COLLECTED DATA >>
##########

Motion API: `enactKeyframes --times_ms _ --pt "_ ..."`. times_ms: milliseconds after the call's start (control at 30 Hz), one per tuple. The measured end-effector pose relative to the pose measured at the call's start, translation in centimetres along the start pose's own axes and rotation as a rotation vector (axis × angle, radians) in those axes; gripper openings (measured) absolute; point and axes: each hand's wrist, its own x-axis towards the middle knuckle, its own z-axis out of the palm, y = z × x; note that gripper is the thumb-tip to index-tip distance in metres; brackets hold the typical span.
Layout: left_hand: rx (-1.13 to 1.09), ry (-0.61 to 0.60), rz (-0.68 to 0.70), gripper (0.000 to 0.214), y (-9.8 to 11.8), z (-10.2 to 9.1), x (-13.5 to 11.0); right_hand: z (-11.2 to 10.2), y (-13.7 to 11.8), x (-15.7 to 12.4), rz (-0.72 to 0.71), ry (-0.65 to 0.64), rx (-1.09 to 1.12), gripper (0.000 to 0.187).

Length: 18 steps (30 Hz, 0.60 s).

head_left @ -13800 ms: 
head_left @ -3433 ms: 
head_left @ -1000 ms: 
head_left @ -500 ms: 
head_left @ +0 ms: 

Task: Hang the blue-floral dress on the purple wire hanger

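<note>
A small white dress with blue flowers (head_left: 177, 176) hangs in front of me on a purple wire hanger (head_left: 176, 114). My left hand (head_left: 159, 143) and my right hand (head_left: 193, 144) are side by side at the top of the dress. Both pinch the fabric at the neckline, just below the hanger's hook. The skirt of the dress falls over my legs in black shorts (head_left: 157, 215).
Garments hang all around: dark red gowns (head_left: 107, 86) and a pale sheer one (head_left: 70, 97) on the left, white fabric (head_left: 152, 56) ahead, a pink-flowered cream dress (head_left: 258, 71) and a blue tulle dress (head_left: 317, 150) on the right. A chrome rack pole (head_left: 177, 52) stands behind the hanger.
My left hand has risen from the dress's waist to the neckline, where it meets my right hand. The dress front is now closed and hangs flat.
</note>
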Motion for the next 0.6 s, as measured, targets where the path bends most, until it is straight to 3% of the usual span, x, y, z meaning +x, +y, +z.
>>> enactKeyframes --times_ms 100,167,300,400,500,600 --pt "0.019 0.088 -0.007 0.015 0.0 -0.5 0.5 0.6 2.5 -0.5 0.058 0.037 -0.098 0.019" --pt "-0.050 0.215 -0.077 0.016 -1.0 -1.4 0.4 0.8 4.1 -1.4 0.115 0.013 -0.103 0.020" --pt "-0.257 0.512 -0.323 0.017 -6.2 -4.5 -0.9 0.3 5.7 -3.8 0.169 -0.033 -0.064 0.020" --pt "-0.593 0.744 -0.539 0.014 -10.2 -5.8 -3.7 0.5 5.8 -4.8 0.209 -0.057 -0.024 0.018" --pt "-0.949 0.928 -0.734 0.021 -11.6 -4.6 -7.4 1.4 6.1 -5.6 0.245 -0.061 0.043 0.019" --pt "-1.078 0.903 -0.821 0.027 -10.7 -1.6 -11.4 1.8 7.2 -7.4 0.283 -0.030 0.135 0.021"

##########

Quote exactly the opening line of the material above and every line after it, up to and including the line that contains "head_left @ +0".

ANSWER FOR THIS EXERCISE >>
Motion API: `enactKeyframes --times_ms _ --pt "_ ..."`. times_ms: milliseconds after the call's start (control at 30 Hz), one per tuple. The measured end-effector pose relative to the pose measured at the call's start, translation in centimetres along the start pose's own axes and rotation as a rotation vector (axis × angle, radians) in those axes; gripper openings (measured) absolute; point and axes: each hand's wrist, its own x-axis towards the middle knuckle, its own z-axis out of the palm, y = z × x; note that gripper is the thumb-tip to index-tip distance in metres; brackets hold the typical span.
Layout: left_hand: rx (-1.13 to 1.09), ry (-0.61 to 0.60), rz (-0.68 to 0.70), gripper (0.000 to 0.214), y (-9.8 to 11.8), z (-10.2 to 9.1), x (-13.5 to 11.0); right_hand: z (-11.2 to 10.2), y (-13.7 to 11.8), x (-15.7 to 12.4), rz (-0.72 to 0.71), ry (-0.65 to 0.64), rx (-1.09 to 1.12), gripper (0.000 to 0.187).

Length: 18 steps (30 Hz, 0.60 s).

head_left @ -13800 ms: 
head_left @ -3433 ms: 
head_left @ -1000 ms: 
head_left @ -500 ms: 
head_left @ +0 ms: 

That was the complete answer.